> **Your goal**: Would you please repeat all of the data exactly, omitting the pictures?
☆ ☆ ☆ ☆ ☆ ☆ ☆
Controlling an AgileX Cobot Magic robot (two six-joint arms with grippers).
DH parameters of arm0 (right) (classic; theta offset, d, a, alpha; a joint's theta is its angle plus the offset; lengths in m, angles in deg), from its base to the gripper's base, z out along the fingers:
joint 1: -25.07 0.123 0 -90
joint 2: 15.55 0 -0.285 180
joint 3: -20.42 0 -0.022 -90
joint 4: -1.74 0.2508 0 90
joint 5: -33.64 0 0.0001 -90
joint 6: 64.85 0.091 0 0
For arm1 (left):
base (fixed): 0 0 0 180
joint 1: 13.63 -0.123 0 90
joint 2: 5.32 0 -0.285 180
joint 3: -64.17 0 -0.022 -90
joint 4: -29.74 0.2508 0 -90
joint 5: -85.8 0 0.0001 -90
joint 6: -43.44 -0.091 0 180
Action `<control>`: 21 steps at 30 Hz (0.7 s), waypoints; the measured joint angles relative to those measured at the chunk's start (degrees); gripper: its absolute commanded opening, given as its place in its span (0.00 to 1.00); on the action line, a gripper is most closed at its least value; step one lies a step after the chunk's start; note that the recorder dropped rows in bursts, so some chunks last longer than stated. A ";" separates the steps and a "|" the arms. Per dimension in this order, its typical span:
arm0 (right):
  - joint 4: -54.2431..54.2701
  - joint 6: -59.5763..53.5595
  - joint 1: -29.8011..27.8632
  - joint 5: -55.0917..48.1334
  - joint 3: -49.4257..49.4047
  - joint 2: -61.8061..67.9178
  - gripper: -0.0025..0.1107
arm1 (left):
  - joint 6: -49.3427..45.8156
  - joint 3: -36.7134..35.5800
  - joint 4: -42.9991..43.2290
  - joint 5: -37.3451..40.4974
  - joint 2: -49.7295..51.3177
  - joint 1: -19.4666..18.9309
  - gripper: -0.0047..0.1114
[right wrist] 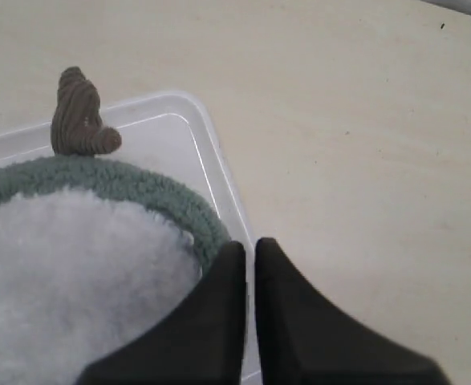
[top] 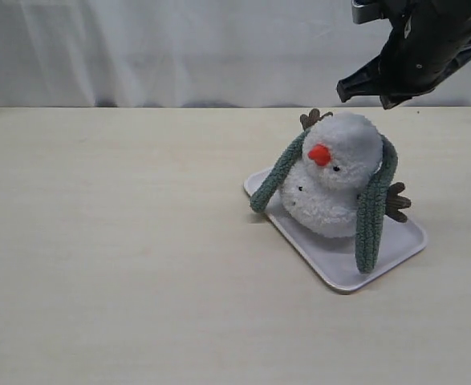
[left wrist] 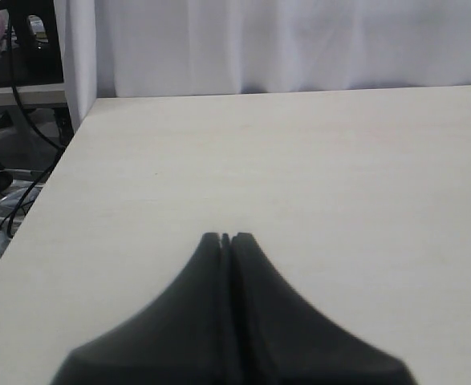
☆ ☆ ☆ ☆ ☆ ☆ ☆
> **Solution for this exercise**:
Controlling an AgileX Cobot Magic robot (two six-joint arms with grippers).
DH parameters of arm0 (right) (classic; theta offset, d, a, alpha; a joint's theta is its angle plus the offset; lengths in m, angles in deg), from its base to the gripper's base, z out along the fingers:
joint 1: -25.07 0.123 0 -90
joint 2: 15.55 0 -0.285 180
joint 3: -20.42 0 -0.022 -90
joint 4: -1.74 0.2508 0 90
joint 5: -33.64 0 0.0001 -90
joint 6: 64.85 0.091 0 0
For arm1 (left):
base (fixed): 0 0 0 180
joint 1: 13.63 -0.123 0 90
joint 2: 5.32 0 -0.285 180
joint 3: -64.17 0 -0.022 -90
joint 4: -29.74 0.2508 0 -90
joint 5: -85.8 0 0.0001 -90
joint 6: -43.44 -0.091 0 180
Action `<control>`: 21 steps at 30 Hz (0.7 s), waypoints; the measured joint angles relative to those measured at the chunk's start (degrees); gripper: its absolute commanded opening, given as its place in its span (0.00 to 1.00); on the action line, a gripper is most closed at its least value; step one lies a step after the chunk's start; note that the recorder dropped rows in bursts, so some chunks last longer than stated. A ";" separates the steps and a "|" the arms. Per dimension in this order, its typical span:
arm0 (right):
  - joint 4: -54.2431..54.2701
  - joint 6: -59.5763..53.5595
  - joint 1: -29.8011..27.8632
  - joint 5: -55.0917..48.1334
  - joint 3: -49.4257..49.4047
  - joint 2: -61.8061..67.9178
  - gripper: -0.0025..0.1107
arm1 (left):
  - joint 6: -49.3427..45.8156
  - joint 3: -36.7134..35.5800
  - joint 4: -42.9991..43.2290
  - joint 5: -37.3451..40.4974
  - joint 2: -49.7295..51.3177
  - joint 1: -19.4666..18.9309
  - gripper: -0.0047..0.1114
[right wrist] 
[top] 
[left wrist] 

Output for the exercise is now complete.